4K Blocks and letting Zpool create a pool.

Hello,

I read about the 4K issue with drives like the Caviar Green 3TB ones I bought, and used gnop to make the first drive in my RaidZ arrays 4K, used the .gnop device to create the zpool. Exported the pool, then imported again with the .gnop's removed.

When I do a [cmd=]zdb | grep ashift[/cmd] it's all listed as ashift 12.
Code:
root@Castor:/ # zdb | grep ashift
            ashift: 12
            ashift: 12
            ashift: 12
            ashift: 12

I actually made a script to do it since I knew I'd end up trying.

http://pastebin.com/MuWiLpXs

Should I be ok now?

Why I ask, and why my writing this:
I haven't made partitions myself, I gave zpool whole drives. The initial document I read about using the drives I use just showed the "gnop trick", today I came across a site where they partition manually as well.

I have been using ZOL (Laurence Livermore Labs zfs on linux) on another system for some time now. Giving zpool there an empty drive instead of a partition, the zpool command would align automatically. I assume the Zpool command, once it detects the drives as being 4K does this as well.

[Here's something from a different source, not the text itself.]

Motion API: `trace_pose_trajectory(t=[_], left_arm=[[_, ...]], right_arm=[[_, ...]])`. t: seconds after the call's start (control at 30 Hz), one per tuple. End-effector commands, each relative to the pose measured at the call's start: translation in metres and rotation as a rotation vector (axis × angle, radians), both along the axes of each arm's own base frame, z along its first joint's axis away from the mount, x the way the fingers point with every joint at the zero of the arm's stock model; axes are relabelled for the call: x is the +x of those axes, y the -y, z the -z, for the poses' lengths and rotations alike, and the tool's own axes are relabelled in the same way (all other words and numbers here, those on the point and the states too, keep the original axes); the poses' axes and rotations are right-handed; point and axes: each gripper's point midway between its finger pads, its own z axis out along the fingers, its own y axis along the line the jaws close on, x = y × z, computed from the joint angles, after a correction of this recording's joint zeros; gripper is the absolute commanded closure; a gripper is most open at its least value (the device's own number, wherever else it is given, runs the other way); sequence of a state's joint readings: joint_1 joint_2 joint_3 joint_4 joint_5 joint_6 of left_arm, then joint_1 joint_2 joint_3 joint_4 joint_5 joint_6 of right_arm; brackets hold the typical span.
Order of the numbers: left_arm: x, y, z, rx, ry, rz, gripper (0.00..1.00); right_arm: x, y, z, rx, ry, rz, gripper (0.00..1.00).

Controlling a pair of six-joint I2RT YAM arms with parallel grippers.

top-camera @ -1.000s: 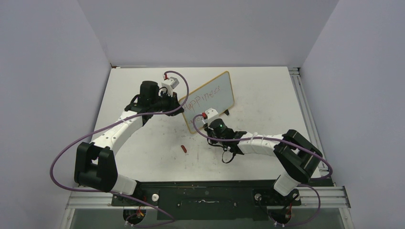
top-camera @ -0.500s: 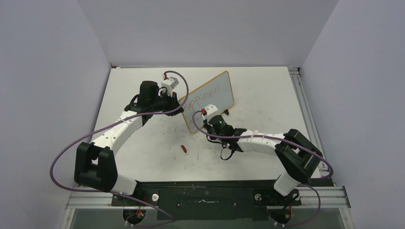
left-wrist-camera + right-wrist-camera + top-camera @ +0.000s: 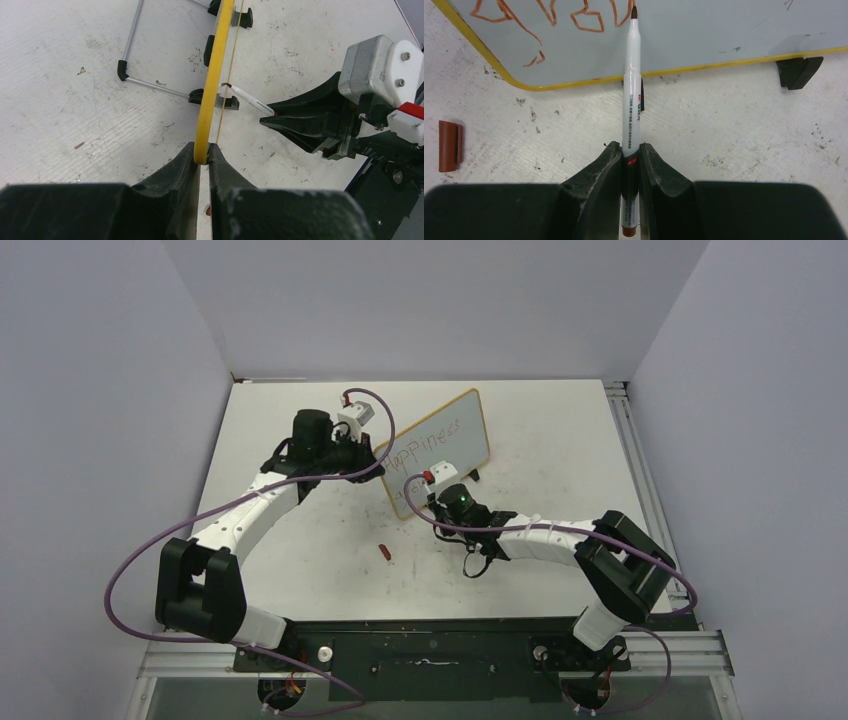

I was also wondering about the sysctl value of vfs.zfs.vdev.cache.size being 0 by default. I assume that means some kind of dynamic allocation? Some places say the default value should be 10M, was that for earlier FreeBSD installs? I am reluctant to change the value before I know for sure.

Code:
root@Castor:/ # sysctl -a | grep vfs.zfs.vdev.cache.size
vfs.zfs.vdev.cache.size: 0

I am using 9.1.

Info about most other sysctl values, where to change them and zfs usage on FreeBSD specifically I have found around the web during these last 2 weeks.

Thank you in advance for any reply.
 
Two things required to work well with 4K sector emulation drives aka Advanced Format:

  1. proper alignment
  2. ashift=12 meaning ZFS will do I/O in multiples of 4KiB (4096 bytes).

In your case you have optimized ZFS to use ashift=12 which is good. The alignment should also be good if you use raw disks without partitions. My own preference is always GPT partitions aligned properly at 1024K offset. Using partitions mean you get a lot of benefits, like a human-assigned label name to identify the disk as well as protect against disks that are a fraction smaller or larger than other disks, which can cause problems when replacing a failed disk, but the replacement disk is just a couple of kilobytes smaller. Then you are out of luck.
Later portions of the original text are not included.